John Smith was the first European to explore the river noting it on his 1612 map as the Bolus River. The "Red river", was named after the clay color, and is considered the "old Bolus", as other branches were also labelled Bolus on maps. As the river was not navigable beyond Elkridge, it was not a major path of commerce with only one ship listed as serving the northern branch, and four others operating around the mouth in 1723. The Patapsco valley was used as the route of the Baltimore and Ohio Railroad's original main line west constructed from 1829 onwards, and this route remains, though much altered. Many old railroad bridges were constructed in the valley, most notably the Thomas Viaduct and the Patterson Viaduct, of which ruins remain. Flour mills and a hydropower dam were formerly powered by the river.

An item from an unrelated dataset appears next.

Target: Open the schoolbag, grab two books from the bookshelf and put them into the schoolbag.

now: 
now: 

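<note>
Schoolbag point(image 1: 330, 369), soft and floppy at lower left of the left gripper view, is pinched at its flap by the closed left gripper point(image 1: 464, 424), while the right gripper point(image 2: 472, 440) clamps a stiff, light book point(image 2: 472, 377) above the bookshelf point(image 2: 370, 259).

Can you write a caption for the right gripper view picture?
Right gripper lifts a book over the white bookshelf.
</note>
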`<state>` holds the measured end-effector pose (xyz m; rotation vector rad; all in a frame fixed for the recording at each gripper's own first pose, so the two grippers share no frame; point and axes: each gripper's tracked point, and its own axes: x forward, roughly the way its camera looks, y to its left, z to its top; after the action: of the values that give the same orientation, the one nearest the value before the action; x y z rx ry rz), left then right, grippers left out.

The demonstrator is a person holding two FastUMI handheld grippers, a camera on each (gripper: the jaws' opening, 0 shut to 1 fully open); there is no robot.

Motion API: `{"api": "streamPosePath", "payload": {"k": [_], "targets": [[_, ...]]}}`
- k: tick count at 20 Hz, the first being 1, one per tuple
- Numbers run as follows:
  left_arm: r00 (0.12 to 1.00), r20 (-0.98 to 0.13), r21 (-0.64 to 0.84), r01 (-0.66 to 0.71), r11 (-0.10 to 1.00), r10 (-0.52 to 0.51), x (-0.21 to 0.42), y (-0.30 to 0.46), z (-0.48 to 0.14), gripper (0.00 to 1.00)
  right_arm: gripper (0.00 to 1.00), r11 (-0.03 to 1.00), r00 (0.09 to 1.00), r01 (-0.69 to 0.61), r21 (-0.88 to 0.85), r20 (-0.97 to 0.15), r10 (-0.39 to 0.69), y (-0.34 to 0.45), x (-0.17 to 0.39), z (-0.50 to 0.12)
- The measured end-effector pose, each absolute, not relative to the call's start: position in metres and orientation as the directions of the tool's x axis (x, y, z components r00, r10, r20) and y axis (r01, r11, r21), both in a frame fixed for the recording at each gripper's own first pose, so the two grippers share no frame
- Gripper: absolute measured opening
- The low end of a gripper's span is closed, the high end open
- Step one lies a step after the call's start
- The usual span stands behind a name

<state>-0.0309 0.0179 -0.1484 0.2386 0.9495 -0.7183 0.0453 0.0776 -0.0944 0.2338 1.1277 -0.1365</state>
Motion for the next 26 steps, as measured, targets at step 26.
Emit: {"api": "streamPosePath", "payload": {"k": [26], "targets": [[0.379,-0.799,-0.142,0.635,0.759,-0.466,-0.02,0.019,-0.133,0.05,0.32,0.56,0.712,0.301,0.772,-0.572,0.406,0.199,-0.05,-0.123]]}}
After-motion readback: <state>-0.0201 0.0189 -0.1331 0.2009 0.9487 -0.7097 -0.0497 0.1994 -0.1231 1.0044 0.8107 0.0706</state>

The valley is prone to flooding, though at long intervals. Modern floods include one in 1868 that washed away 14 houses killing 39 around Ellicott City. A 1923 flood topped bridges. In 1952 an eight-foot wall of water swept the shops of Ellicott City and a 1956 flood inflicted heavy damage at the Bartigis Brothers plant. In 1972, Ellicott City and the Old Main Line railroad sustained serious damage as a result of rainfall from the remnants of Hurricane Agnes.

During the 2010s, Ellicott City was impacted by two significant flood events in 2016 and 2018. These flood events were also due to significant rainfall, in which stormwater overflowed from the Tiber River and Hudson Branch tributaries of the Patapsco River. Due to much of Main Street being built on top of the natural course of the Tiber River, the stormwater was forced to exit via the Main Street channel into the Patapsco during both storms. Many in the community cite the high amount of impervious surface and overdevelopment throughout greater Ellicott City to be a contributing issue to these types of floods.

The mouth of the Patapsco River forms Baltimore harbor, the site of the Battle of Baltimore during the War of 1812. This is where Francis Scott Key, while aboard a British ship, wrote "The Star-Spangled Banner," a poem later set to music as the national anthem of the United States. Today, a red, white, and blue buoy marks the spot where was anchored.

==Wildlife==
Patapsco Valley is considered to be a major hub for wildlife in Central Maryland. In fact, it is noted as habitat hub and corridor by the Howard County Green infrastructure network. Conservation efforts have been made to protect this status through preservation easements along the Patapsco Valley State Park interface. The headquarters of the Howard County Conservancy is located in the upper valley in the town of Woodstock.

The valley is home to typical flora and fauna found in Central Maryland. Numerous sightings of the American black bear have been reported in the state park and surrounding area. In 2016, the Maryland Department of Natural Resources Police filmed a sighting in Catonsville, Maryland.